After Illich disobeyed a direct order from McManus forbidding all priests from dining with Governor Muñoz, McManus ordered Illich to leave his post at the university, describing his presence as "dangerous to the Diocese of Ponce and its institutions."

Despite this display of insubordination and an order from Paul Francis Tanner, then general secretary of the National Catholic Welfare Conference, forbidding Illich from any official role in the organization's Latin American bureau, Illich maintained the support of the influential priest John J. Considine, who continued to push for Illich to have a role in training the Church's missionaries, personally funding trips to Mexico in order for Illich to scout locations.

"Throughout the late 1960s and early 1970s, CIDOC was part language school and part free university for intellectuals from all over the Americas."

At the CIDOC, "Illich was able to develop his potent and highly influential critique of Third World development schemes and their fresh-faced agents: Kennedy's Alliance for Progress, the Peace Corps, and countless other missionary efforts bankrolled and organized by wealthy nations, foundations, and religious groups."

1961

Following his departure from Puerto Rico, Illich moved to Cuernavaca, Mexico, where he founded the Center of Intercultural Formation (CIF) in 1961, originally as a missionary training center.

As the center became more influential, it became the Centro Intercultural de Documentación (CIDOC, or Intercultural Documentation Center), ostensibly a research center offering language courses to missionaries from North America and volunteers of the Alliance for Progress program initiated by John F. Kennedy.

His real intent was to document the participation of the Vatican in the "modern development" of the so-called Third World.

Illich looked askance at the liberal pity or conservative imperiousness that motivated the rising tide of global industrial development.

He viewed such emissaries as a form of industrial hegemony and, as such, an act of "war on subsistence".

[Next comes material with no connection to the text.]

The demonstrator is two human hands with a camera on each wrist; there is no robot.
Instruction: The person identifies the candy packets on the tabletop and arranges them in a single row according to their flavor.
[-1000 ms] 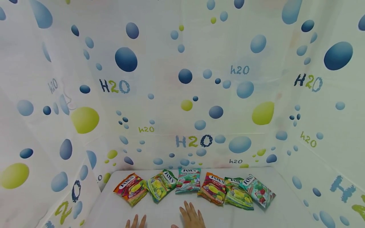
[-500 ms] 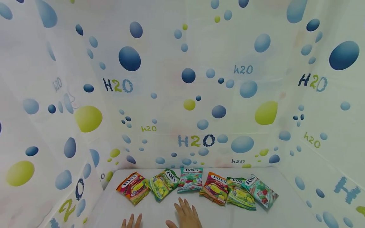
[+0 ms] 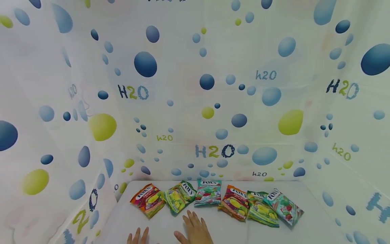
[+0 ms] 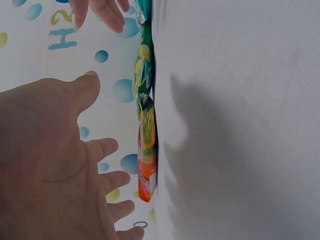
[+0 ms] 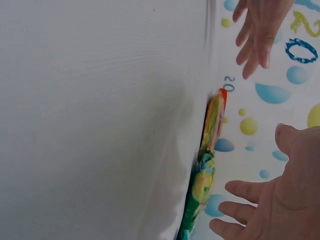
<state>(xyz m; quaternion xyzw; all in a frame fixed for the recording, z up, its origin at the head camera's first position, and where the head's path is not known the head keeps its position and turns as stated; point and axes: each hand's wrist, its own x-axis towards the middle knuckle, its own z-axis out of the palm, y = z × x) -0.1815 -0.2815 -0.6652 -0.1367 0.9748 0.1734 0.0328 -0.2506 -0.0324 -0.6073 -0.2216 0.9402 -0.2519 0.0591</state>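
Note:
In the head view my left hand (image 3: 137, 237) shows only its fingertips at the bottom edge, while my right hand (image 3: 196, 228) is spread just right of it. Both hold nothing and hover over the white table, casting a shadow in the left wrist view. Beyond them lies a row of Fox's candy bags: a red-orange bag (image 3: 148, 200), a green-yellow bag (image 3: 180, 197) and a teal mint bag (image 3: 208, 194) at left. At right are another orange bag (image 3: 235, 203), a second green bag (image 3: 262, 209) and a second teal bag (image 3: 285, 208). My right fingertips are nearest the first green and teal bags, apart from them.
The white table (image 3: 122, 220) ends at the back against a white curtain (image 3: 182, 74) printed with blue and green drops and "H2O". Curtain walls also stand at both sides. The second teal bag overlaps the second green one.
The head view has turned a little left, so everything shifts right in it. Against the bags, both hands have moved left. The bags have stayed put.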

He sought to teach missionaries dispatched by the Church not to impose their own cultural values.

1971

His 1971 book Deschooling Society criticises modern society's institutional approach to education, an approach that constrains learning to narrow situations in a fairly short period of the human lifespan.

1975

His 1975 book Medical Nemesis, importing to the sociology of medicine the concept of medical harm, argues that industrialised society widely impairs quality of life by overmedicalising life, pathologizing normal conditions, creating false dependency, and limiting other more healthful solutions.

Illich called himself "an errant pilgrim."